As salt is the real deal as a study has already been done (NCT01846234).
Farez MF, Fiol MP, Gaitán MI, Quintana FJ, Correale J. Sodium intake is associated with increased disease activity in multiple sclerosis. J Neurol Neurosurg Psychiatry. 2015; 86:26-31.

Recently, salt has been shown to modulate the differentiation of human and mouse Th17 cells and mice that were fed a high-sodium diet were described to develop more aggressive courses of experimental autoimmune encephalomyelitis. However, the role of sodium intake in multiple sclerosis (MS) has not been addressed. We aimed to investigate the relationship between salt consumption and clinical and radiological disease activity in MS.

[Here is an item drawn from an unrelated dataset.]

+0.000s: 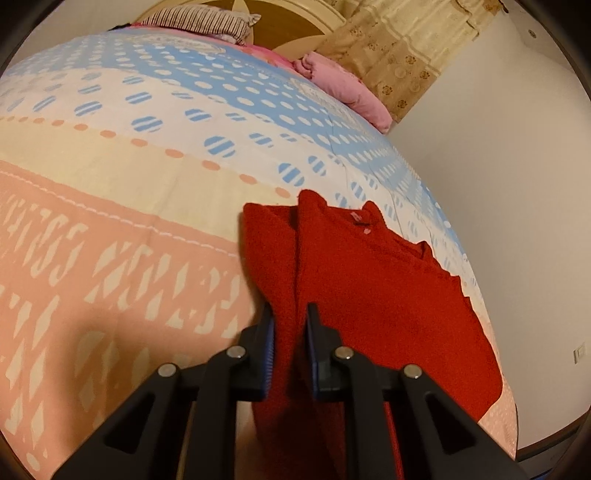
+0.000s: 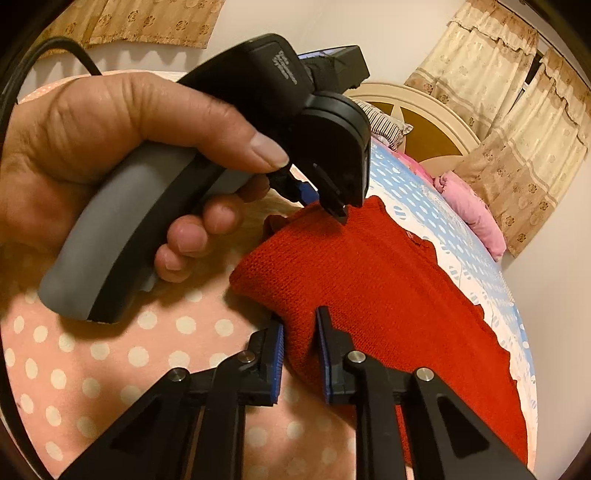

METHODS:We conducted an observational study in which sodium intake was estimated from sodium excretion in urine samples from a cohort of 70 relapsing-remitting patients with MS who were followed for 2 years. The effect of sodium intake in MS disease activity was estimated using regression analysis. We then replicated our findings in a separate group of 52 patients with MS.
RESULTS: We found a positive correlation between exacerbation rates and sodium intake in a multivariate model adjusted for age, gender, disease duration, smoking status, vitamin D levels, body mass index and treatment. We found an exacerbation rate that was 2.75-fold (95% CI 1.3 to 5.8) or 3.95-fold (95% CI 1.4 to 11.2) higher in patients with medium or high sodium intakes compared with the low-intake group. Additionally, individuals with high-sodium intake had a 3.4-fold greater chance of developing a new lesion on the MRI and on average had eight more T2 lesions on MRI. A similar relationship was found in the independent replication group.
CONCLUSIONS: Our results suggest that a higher sodium intake is associated with increased clinical and radiological disease activity in patients with MS.

So avoid too much salt as we know it is bad for your health but likewise you need it too. What will be the effect of salt on the action of a DMT because it a placebo-controlled trial should be difficult to do in RRMS?